# [Required action]
Check each line of the material for the string "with", then give only how many lines have it.

# [Provided data]

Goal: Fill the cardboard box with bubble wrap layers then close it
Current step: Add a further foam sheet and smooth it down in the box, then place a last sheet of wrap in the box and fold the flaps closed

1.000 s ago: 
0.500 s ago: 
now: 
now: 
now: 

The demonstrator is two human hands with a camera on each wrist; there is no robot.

# [Expected answer]
2